Unity – Keeping objects modular with SendMessage()
I’m a fan of being modular with my code, so I’ve been breaking up every game object in Roadtrip into a collection of components: the player object has a component to gather input, another to apply walking movement, another to handle flashlight position and state, and so on. Unity seems to be built around the idea of the GameObject as a collection of components, so this works very well for the most part.
The problem with this setup is that you often run into the need for components to communicate – the flashlight component needs to know that the player pressed the key that turns the flashlight on, for example. So you start creating references to the other components, and pretty soon everything is dependent on everything else and you might as well have written it all as one script in the first place.

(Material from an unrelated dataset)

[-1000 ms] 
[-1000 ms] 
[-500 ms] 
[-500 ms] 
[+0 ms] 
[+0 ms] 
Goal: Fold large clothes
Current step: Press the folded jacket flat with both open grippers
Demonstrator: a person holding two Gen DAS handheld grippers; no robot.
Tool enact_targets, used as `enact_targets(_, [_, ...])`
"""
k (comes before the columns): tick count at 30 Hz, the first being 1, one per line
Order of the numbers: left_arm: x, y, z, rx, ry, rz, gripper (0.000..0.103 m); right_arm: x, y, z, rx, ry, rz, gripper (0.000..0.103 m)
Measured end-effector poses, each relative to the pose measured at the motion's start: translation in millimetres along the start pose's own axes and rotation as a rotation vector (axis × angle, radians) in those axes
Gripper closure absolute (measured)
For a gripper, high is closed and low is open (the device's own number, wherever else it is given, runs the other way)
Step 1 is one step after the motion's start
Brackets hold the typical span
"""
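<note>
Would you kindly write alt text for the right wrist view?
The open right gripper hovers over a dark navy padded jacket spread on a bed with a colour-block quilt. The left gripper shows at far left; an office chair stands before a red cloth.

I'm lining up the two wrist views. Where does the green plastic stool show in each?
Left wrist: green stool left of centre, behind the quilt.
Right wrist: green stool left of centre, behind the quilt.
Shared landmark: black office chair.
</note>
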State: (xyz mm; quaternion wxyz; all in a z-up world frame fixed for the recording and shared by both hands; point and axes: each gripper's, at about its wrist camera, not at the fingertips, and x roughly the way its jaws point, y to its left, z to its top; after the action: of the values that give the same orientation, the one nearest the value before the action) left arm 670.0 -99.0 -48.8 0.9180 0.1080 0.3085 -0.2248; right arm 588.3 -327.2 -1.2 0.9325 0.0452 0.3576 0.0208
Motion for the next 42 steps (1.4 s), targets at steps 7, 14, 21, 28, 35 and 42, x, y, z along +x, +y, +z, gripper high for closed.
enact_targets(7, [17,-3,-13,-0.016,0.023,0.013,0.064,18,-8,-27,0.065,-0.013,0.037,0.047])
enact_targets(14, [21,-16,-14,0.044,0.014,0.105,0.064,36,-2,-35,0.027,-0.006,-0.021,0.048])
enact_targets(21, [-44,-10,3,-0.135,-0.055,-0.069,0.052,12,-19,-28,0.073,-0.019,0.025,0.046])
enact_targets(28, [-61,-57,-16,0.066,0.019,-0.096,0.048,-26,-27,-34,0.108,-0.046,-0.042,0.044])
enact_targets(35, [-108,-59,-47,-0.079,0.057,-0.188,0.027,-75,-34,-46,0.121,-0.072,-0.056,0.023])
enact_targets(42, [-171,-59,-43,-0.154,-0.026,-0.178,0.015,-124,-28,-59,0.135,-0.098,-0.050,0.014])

Thankfully, Unity has a GameObject method called SendMessage() that helps to solve this issue, and I’ve been using it all over the place in Roadtrip. SendMessage() lets you call a method on all components attached to an object, and it ignores components that don’t have a definition of that method, without causing an error. For example, when the player enters a vehicle, a message is sent out to all components in the player GameObject called “OnEnterVehicle”. The component that handles movement on foot responds by shutting itself off, and the component responsible for flashlight control automatically turns off the light.
After building this system into the core design of the player GameObject, it becomes very easy and straightforward to add new functionality to the player without having to go around changing a bunch of different scripts. It also means far fewer dependencies, which keeps the part of me that insists on modular design very happy. Want to add a radio to the truck that turns on automatically when a player gets in? It’s a simple matter of creating a new component for the radio and having it respond to the OnPlayerEnter message. There’s no need to have the main Truck script hold a reference to the radio. In fact, the radio doesn’t even need a reference to the truck, meaning we could potentially reuse the same script for a standalone radio in the world! How’s that for modular design!